◆ Work task ◆
Please transcribe the following records in full, exactly as given.

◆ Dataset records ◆
▼▼▼
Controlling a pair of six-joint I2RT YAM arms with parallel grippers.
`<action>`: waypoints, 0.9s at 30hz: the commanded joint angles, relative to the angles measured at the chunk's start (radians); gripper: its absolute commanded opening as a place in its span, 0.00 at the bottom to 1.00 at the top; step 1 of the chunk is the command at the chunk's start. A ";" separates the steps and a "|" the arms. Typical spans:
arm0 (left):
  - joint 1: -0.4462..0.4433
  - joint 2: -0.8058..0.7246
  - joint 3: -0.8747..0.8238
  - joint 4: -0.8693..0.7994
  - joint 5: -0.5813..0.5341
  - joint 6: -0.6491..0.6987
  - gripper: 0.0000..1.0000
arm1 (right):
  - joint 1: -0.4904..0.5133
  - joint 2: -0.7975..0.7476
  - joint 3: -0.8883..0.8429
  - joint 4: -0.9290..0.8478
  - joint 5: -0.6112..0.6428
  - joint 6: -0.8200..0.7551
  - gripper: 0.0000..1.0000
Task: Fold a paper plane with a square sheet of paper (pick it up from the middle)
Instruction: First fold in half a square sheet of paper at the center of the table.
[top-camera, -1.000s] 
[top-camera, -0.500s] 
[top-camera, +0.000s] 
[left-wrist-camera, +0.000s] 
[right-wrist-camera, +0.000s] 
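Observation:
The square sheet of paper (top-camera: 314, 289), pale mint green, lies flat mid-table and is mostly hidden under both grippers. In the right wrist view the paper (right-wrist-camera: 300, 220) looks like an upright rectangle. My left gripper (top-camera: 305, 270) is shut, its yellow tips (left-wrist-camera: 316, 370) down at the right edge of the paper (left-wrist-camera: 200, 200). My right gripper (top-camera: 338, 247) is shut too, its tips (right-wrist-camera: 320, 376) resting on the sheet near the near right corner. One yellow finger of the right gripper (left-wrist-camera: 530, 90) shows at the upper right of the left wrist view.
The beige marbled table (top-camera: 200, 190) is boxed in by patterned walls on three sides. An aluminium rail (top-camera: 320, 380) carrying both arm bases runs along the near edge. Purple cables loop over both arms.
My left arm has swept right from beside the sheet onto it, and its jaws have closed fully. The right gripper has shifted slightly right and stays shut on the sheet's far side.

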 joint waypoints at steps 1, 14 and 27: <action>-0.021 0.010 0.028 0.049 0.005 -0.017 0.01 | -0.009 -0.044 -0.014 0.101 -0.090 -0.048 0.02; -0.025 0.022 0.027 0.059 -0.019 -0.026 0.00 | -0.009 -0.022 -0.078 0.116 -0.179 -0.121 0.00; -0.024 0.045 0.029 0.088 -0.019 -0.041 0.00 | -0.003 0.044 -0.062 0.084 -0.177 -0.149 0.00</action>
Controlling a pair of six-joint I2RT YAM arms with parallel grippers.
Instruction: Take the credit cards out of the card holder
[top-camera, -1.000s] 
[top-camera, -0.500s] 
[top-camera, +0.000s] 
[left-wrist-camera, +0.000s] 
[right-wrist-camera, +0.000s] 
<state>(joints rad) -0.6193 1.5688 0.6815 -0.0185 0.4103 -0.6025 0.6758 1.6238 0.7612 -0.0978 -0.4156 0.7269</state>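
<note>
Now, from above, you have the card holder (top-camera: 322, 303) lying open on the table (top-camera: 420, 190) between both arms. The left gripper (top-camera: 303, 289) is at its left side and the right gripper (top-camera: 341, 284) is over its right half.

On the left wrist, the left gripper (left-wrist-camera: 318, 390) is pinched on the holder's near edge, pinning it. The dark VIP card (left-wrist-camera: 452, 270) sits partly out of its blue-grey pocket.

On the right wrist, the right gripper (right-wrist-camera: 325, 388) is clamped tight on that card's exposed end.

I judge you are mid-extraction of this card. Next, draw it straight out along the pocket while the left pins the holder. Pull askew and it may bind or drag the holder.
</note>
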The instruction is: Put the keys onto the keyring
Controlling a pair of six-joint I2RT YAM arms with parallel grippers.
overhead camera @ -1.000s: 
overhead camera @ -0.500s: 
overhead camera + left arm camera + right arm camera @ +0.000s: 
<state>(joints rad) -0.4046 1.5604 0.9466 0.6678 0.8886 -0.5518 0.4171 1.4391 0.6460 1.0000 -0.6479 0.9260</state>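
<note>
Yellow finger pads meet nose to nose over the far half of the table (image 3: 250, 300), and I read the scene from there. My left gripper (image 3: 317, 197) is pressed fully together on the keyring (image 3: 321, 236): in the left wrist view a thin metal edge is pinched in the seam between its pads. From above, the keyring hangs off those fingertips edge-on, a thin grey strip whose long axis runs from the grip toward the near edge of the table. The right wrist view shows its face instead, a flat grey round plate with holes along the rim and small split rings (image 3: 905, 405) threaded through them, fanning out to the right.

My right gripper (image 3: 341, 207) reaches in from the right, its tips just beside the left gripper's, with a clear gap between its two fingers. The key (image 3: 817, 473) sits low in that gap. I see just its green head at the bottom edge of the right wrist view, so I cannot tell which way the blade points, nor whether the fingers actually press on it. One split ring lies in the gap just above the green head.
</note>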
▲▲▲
◆ Answer area ◆
Controlling a pair of six-joint I2RT YAM arms with parallel grippers.
`<action>`: waypoints, 0.9s at 30hz: the commanded joint angles, relative to the angles measured at the chunk's start (radians); gripper: its absolute commanded opening as a place in its span, 0.00 at the bottom to 1.00 at the top; step 1 of the chunk is the command at the chunk's start. A ";" separates the steps and a "|" the arms. Typical spans:
arm0 (left):
  - joint 1: -0.4462..0.4433
  - joint 2: -0.8058..0.7246
  - joint 3: -0.8747..0.8238
  - joint 4: -0.8693..0.7994
  - joint 5: -0.5813..0.5341
  - joint 6: -0.6491..0.6987
  - gripper: 0.0000..1.0000
arm1 (right):
  - joint 1: -0.4904..0.5133
  - joint 2: -0.7975..0.7476
  - joint 3: -0.8883..0.8429
  - joint 4: -0.9290..0.8478
  - joint 5: -0.6112..0.6428
  - joint 6: -0.8200..0.7551
  - gripper: 0.0000..1.0000
Task: Fold a paper plane with a square sheet of paper (pick it up from the middle)
Instruction: First fold in half a square sheet of paper at the center of the table.
[top-camera, -1.000s] 
[top-camera, -0.500s] 
[top-camera, +0.000s] 
[left-wrist-camera, +0.000s] 
[right-wrist-camera, +0.000s] 
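Observation:
The square sheet of paper (top-camera: 314, 289), pale mint green, lies flat mid-table and is mostly hidden under both grippers. In the right wrist view the paper (right-wrist-camera: 300, 220) looks like an upright rectangle. My left gripper (top-camera: 305, 270) is shut, its yellow tips (left-wrist-camera: 316, 370) down at the right edge of the paper (left-wrist-camera: 200, 200). My right gripper (top-camera: 338, 247) is shut too, its tips (right-wrist-camera: 320, 376) resting on the sheet near the near right corner. One yellow finger of the right gripper (left-wrist-camera: 530, 90) shows at the upper right of the left wrist view.
The beige marbled table (top-camera: 200, 190) is boxed in by patterned walls on three sides. An aluminium rail (top-camera: 320, 380) carrying both arm bases runs along the near edge. Purple cables loop over both arms.
My left arm has swept right from beside the sheet onto it, and its jaws have closed fully. The right gripper has shifted slightly right and stays shut on the sheet's far side.
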
 joint waypoints at steps 1, 14 and 27: <action>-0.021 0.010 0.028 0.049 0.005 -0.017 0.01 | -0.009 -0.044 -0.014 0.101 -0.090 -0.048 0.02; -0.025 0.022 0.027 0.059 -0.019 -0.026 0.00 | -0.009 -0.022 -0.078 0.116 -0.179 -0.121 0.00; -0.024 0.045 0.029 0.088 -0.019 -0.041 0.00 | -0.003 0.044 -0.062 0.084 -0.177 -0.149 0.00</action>
Controlling a pair of six-joint I2RT YAM arms with parallel grippers.
Instruction: Take the credit cards out of the card holder
[top-camera, -1.000s] 
[top-camera, -0.500s] 
[top-camera, +0.000s] 
[left-wrist-camera, +0.000s] 
[right-wrist-camera, +0.000s] 
<state>(joints rad) -0.6193 1.5688 0.6815 -0.0185 0.4103 -0.6025 0.6758 1.6238 0.7612 -0.0978 -0.4156 0.7269</state>
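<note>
Now, from above, you have the card holder (top-camera: 322, 303) lying open on the table (top-camera: 420, 190) between both arms. The left gripper (top-camera: 303, 289) is at its left side and the right gripper (top-camera: 341, 284) is over its right half.

On the left wrist, the left gripper (left-wrist-camera: 318, 390) is pinched on the holder's near edge, pinning it. The dark VIP card (left-wrist-camera: 452, 270) sits partly out of its blue-grey pocket.

On the right wrist, the right gripper (right-wrist-camera: 325, 388) is clamped tight on that card's exposed end.

I judge you are mid-extraction of this card. Next, draw it straight out along the pocket while the left pins the holder. Pull askew and it may bind or drag the holder.
</note>
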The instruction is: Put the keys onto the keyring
Controlling a pair of six-joint I2RT YAM arms with parallel grippers.
overhead camera @ -1.000s: 
overhead camera @ -0.500s: 
overhead camera + left arm camera + right arm camera @ +0.000s: 
<state>(joints rad) -0.4046 1.5604 0.9466 0.6678 0.8886 -0.5518 0.4171 1.4391 0.6460 1.0000 -0.6479 0.9260</state>
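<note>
Yellow finger pads meet nose to nose over the far half of the table (image 3: 250, 300), and I read the scene from there. My left gripper (image 3: 317, 197) is pressed fully together on the keyring (image 3: 321, 236): in the left wrist view a thin metal edge is pinched in the seam between its pads. From above, the keyring hangs off those fingertips edge-on, a thin grey strip whose long axis runs from the grip toward the near edge of the table. The right wrist view shows its face instead, a flat grey round plate with holes along the rim and small split rings (image 3: 905, 405) threaded through them, fanning out to the right.

My right gripper (image 3: 341, 207) reaches in from the right, its tips just beside the left gripper's, with a clear gap between its two fingers. The key (image 3: 817, 473) sits low in that gap. I see just its green head at the bottom edge of the right wrist view, so I cannot tell which way the blade points, nor whether the fingers actually press on it. One split ring lies in the gap just above the green head.
</note>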

The response to this exercise is complete.